En boxe pour réussir faut savoir sacrifier ce que tu es au bénéfice de ce que tu veux devenir.
Lorenzo & Akira

Partir. Se serait mieux. Pour Lorenzo. Pour toi. Ta main sur la poignée, tu es prêt à l'abaisser. Et pourtant il y a cette part de toi qui semble vouloir s'accrocher a ce petit rien qui se glisse dans tes prunelles. Quel idiot tu fais à espérer. A espérer quoi ? Tu as toi même fermé les portes hissant devant toi la silhouette de ton petit ami.
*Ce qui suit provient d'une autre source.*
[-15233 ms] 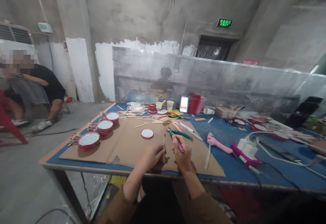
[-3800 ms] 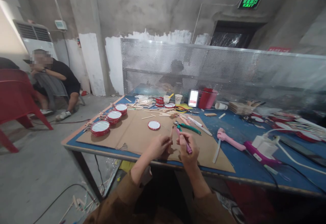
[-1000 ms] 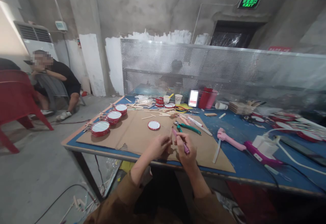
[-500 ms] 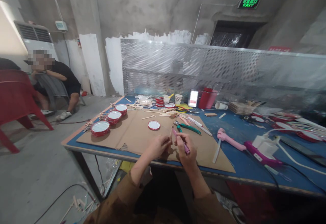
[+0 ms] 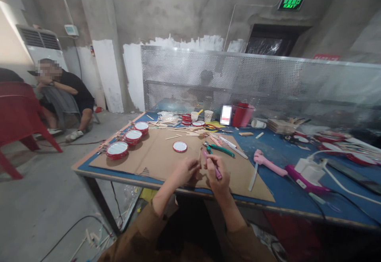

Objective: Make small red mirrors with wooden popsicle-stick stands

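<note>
My left hand [image 5: 186, 171] pinches a thin wooden craft stick [image 5: 199, 155] upright above a brown cardboard sheet [image 5: 149, 155]. My right hand [image 5: 216, 170] is shut on a pink-handled utility knife [image 5: 212, 166], close beside the stick. The blade is hidden by my fingers. Green-handled pliers [image 5: 220, 149] lie just beyond my hands. On the cardboard's left side sit several red round tins with white faces [image 5: 117, 150], and a single white-faced lid [image 5: 180, 146] lies nearer the middle.
The blue table [image 5: 262, 186] holds loose sticks, cups, a pink glue gun [image 5: 268, 163], a white power adapter [image 5: 306, 166] and cables. A perforated metal screen [image 5: 238, 79] stands behind it. A seated person [image 5: 65, 95] and a red plastic chair [image 5: 18, 123] are at left.
Since the oldest frame my view has swung, shifting the table rightward in the picture. Over the last second, my hands and the stick have barely moved, and the knife has only tilted slightly.
</note>
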The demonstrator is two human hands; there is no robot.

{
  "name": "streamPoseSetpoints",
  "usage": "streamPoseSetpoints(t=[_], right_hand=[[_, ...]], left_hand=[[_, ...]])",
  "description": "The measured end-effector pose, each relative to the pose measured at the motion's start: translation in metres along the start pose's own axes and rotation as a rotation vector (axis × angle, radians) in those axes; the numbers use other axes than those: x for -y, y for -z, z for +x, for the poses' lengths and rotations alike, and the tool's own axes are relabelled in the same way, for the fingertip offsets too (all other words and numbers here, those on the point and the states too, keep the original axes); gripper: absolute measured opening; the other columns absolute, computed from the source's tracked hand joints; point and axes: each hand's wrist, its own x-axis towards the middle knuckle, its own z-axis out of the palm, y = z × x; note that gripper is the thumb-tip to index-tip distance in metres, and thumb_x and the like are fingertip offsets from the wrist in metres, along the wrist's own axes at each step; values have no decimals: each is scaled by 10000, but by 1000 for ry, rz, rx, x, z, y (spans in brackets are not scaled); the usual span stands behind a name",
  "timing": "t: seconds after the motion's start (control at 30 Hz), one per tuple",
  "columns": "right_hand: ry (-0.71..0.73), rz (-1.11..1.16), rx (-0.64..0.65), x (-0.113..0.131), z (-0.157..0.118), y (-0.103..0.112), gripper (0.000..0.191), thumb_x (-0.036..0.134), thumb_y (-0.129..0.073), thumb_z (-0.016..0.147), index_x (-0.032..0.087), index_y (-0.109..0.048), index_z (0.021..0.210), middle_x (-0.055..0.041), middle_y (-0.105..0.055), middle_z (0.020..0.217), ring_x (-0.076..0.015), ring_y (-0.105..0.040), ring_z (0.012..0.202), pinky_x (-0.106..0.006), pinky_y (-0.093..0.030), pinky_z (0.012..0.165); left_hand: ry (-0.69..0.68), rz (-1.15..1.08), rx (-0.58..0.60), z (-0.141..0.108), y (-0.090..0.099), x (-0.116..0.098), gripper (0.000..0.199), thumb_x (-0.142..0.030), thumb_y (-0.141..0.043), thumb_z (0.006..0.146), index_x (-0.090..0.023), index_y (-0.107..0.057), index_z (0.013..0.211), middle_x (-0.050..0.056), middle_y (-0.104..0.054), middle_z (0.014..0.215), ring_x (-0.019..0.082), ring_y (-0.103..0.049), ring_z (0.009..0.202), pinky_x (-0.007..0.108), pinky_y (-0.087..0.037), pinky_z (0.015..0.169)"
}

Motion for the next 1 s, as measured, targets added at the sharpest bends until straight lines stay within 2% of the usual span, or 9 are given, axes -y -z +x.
streamPoseSetpoints(t=[0.3, 0.47, 0.63, 0.83, 1.0], right_hand=[[-1, -15, -5, 2, 1, -1, 183, 312, -484, 900, 197, -603, 978, -34, -675, 793, -163, -651, 722, -283, -526, 673], [-22, -20, -64, 1, 0, -1, 177, 306, -483, 900, 203, -602, 983, -29, -677, 798, -160, -652, 712, -281, -524, 664], [-5, -10, -13, 1, 0, -2, 183, 306, -482, 900, 198, -600, 988, -38, -678, 815, -163, -654, 727, -282, -525, 669], [-22, -8, -97, 2, -1, 0, 173, 308, -492, 899, 201, -605, 976, -23, -677, 781, -153, -648, 671, -276, -516, 659], [-25, 12, -62, 3, -2, 0, 176, 318, -483, 900, 198, -604, 945, -9, -662, 721, -143, -634, 621, -262, -512, 625]], left_hand=[[27, 27, 8, -1, 2, -4, 245, -276, -427, 889, -166, -576, 729, -7, -545, 664, 119, -460, 651, 209, -318, 597], [36, 21, 27, -2, 3, -5, 242, -278, -433, 886, -166, -594, 743, 4, -572, 676, 127, -485, 661, 210, -334, 600], [44, 50, 4, -2, 4, -6, 235, -265, -446, 878, -164, -582, 714, -1, -553, 659, 123, -470, 652, 212, -330, 608], [20, 25, 5, -2, 2, -3, 229, -259, -441, 888, -160, -593, 749, 2, -565, 687, 122, -485, 669, 209, -337, 613], [32, 55, 2, -1, 2, -3, 254, -261, -432, 895, -157, -553, 697, -10, -523, 649, 114, -447, 642, 213, -313, 595]])
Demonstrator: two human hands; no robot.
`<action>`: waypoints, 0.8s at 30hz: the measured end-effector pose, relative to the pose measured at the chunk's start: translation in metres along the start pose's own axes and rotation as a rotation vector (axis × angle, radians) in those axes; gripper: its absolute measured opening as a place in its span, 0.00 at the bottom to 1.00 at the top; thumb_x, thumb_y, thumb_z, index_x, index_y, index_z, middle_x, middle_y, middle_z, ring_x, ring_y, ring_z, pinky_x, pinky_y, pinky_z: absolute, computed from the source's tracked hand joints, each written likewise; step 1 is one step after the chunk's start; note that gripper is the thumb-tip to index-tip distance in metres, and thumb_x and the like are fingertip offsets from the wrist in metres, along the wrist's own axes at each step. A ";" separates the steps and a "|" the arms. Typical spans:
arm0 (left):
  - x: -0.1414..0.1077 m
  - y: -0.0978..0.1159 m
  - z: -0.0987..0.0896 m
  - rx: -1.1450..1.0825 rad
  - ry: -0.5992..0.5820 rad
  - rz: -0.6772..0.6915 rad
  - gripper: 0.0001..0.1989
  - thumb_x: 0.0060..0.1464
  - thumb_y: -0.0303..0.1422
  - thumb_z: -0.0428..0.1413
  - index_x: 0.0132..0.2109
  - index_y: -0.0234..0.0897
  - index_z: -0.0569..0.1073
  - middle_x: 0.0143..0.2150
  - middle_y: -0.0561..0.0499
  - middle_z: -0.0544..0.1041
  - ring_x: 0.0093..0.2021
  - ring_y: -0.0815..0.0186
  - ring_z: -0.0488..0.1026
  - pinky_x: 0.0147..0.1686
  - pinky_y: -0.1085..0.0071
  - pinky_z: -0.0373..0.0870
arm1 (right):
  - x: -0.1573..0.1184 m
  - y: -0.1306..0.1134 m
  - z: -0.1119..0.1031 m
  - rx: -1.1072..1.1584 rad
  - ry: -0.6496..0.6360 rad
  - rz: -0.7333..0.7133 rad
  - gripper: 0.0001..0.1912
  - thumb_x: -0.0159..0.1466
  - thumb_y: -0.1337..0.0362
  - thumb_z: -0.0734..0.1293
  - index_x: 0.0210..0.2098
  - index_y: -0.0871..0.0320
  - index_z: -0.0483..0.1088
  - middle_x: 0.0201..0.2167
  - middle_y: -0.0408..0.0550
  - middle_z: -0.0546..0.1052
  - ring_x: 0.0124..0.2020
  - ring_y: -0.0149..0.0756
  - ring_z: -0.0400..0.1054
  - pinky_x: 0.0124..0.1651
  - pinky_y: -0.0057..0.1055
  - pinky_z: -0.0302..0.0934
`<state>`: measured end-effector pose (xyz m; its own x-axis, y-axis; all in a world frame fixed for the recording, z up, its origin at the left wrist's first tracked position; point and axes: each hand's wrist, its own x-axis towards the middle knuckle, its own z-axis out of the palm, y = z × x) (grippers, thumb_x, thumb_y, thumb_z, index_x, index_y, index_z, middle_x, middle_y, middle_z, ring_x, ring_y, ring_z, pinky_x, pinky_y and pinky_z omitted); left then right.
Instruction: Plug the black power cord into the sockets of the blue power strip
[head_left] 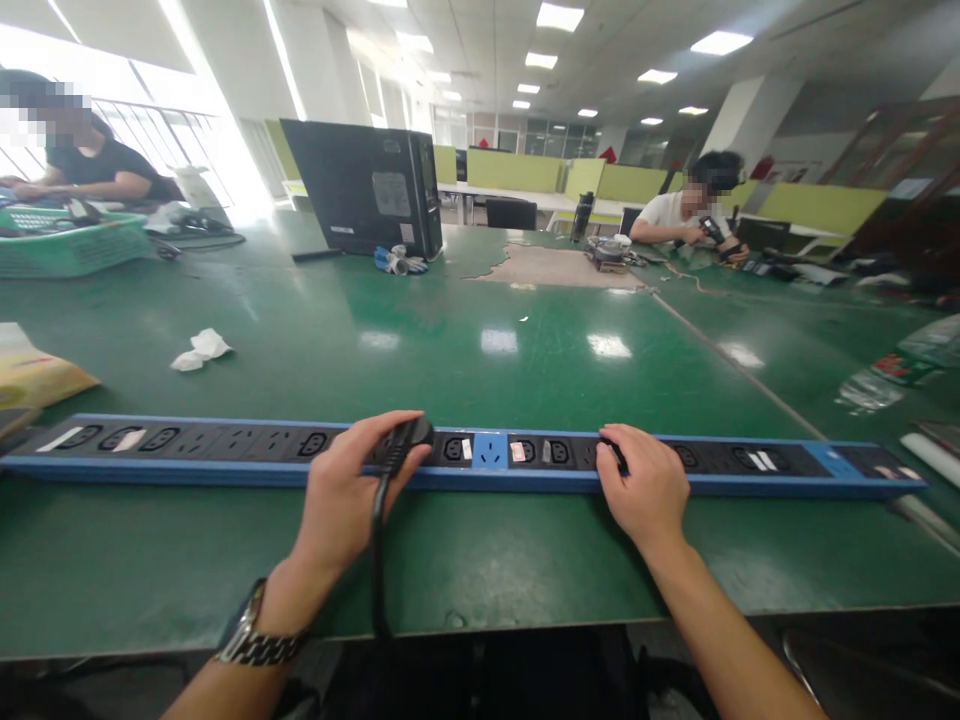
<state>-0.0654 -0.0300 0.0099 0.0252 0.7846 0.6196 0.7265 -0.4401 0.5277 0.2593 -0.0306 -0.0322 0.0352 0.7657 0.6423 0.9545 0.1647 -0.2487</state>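
Bare forearms point(724, 630) reach in from the foreground, a silver-and-dark metal-link wristwatch point(262, 650) on one of them, over a long blue-edged power strip with a black socket face point(540, 482). It lies lengthwise across a glossy green tabletop point(525, 585), near the front edge. The left hand point(337, 490) closes thumb and fingers on a round-backed black plug point(416, 431) above the strip's middle — its thick black cable point(379, 570) hanging down past the table edge. Whether the plug touches a socket cannot be told. The right hand point(649, 485), narrowly curled, rests farther right along the strip, beside a small black piece point(619, 460) (mostly hidden by the fingers); whether it is gripped cannot be told. Between the hands sits a bright blue socket panel point(491, 452).

Beyond, crumpled white tissue point(202, 348) lies on the green surface, and a clear plastic bottle point(904, 365) leans or lies at right. Blue-and-white gloves point(397, 261) lie at the foot of a black computer tower point(367, 190). Two other people are seated farther off — a person in a dark top point(112, 160) by a green plastic basket point(82, 248), and a person in a white shirt point(664, 215) across the table.
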 end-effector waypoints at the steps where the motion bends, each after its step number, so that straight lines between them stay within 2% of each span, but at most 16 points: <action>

L'ombre d'Ignazio. Et encore là elle est bien présente. Ce n'est pas dans tes habitudes d'hésiter de cette manière. D'avoir, alors que tu es en couple, des pensées pour un autre homme. Des envies aussi, comme celles de le frôler et bien d'autres. Des insolentes faites d'indécentes qui vous conduiraient au plaisir. Oui c'est idiot d'espérer qu'il te dise de rester alors que tu l'as remballé. Tu aurais du attendre dehors mais tu es là à laisser ton regard se poser sur ses courbes, à sentir cette chaleur nouvelle et intense se distiller dans ton être et tout ravager. Même si tu diras le contraire si on te le demande. Parce que ce n'est pas toi. Parce que tu n'es pas comme ça, tu ne peux pas t'imaginer dans les bras d'un autre alors que ton corps se donne à Ignazio. Ton corps et seulement ton corps et cette réflexion frappe plus fort que le reste. Ton cœur et ton âme sont à conquérir et tu le sais. Et à cet instant alors que Lorenzo te demande de rester tu te dis que tu es paumé comme jamais tu ne l'as été. Que peut être le boxeur pourrait être. Non ne pense pas de cette façon Akira.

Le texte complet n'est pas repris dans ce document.